Given information:
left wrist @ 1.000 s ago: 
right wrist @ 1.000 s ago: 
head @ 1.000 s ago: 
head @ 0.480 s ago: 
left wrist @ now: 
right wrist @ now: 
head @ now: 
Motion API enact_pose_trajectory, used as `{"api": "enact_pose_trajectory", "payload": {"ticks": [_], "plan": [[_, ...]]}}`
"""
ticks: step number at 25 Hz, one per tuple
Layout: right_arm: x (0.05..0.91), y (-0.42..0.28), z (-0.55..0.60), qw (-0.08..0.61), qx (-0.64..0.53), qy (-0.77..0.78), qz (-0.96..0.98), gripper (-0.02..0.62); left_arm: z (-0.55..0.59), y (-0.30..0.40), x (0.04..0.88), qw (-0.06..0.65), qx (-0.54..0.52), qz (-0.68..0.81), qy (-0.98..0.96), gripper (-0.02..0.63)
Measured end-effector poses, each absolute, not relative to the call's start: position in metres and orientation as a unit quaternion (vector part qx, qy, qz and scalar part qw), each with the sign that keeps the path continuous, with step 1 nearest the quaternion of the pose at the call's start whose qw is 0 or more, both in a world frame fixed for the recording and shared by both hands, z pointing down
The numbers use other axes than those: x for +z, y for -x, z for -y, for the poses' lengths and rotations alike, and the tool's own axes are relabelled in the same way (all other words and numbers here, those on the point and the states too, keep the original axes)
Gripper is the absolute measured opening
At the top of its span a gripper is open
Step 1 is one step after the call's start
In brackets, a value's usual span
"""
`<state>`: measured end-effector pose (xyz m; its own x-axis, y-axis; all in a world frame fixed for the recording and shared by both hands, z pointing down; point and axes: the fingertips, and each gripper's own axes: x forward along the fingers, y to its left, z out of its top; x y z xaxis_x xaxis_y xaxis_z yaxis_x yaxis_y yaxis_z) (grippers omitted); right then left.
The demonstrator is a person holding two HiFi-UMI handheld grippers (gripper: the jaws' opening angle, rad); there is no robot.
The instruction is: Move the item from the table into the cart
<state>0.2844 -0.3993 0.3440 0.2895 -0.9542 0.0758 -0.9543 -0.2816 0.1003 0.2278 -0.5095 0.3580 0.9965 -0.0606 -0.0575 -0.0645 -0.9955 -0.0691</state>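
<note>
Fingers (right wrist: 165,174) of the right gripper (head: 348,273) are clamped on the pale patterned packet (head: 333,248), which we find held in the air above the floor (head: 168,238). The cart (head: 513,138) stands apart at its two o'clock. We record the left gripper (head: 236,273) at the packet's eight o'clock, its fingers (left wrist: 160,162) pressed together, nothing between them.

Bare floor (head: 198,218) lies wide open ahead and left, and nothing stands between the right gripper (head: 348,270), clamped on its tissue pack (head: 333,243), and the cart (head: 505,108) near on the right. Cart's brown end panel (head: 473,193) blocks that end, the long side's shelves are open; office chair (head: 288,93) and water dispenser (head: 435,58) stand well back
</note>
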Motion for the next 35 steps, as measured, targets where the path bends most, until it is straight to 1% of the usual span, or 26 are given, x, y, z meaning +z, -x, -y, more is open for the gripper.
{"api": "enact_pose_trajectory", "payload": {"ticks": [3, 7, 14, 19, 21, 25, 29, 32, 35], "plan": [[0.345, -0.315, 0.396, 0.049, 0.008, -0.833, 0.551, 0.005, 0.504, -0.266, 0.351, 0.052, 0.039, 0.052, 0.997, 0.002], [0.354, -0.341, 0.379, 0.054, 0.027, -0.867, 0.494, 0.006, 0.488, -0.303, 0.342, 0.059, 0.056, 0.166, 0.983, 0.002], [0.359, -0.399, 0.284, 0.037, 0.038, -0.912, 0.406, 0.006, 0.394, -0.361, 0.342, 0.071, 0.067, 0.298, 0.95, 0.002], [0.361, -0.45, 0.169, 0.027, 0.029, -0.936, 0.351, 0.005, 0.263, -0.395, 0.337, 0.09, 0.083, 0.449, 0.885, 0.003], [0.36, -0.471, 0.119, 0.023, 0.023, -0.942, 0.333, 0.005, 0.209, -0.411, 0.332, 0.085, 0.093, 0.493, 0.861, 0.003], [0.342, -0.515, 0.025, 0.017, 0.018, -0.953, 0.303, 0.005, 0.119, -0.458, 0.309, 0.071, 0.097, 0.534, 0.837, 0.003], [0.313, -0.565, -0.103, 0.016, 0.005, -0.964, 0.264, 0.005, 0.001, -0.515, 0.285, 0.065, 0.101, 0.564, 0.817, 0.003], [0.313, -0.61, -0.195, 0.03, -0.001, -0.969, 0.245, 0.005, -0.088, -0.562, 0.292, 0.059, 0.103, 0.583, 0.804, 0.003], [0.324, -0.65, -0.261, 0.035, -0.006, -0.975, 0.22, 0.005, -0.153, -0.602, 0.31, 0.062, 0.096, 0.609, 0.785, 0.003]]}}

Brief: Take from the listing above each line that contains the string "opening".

Answer to this task:
Gripper is the absolute measured opening
The demonstrator is a person holding two HiFi-UMI handheld grippers (gripper: the jaws' opening angle, rad); there is no robot.

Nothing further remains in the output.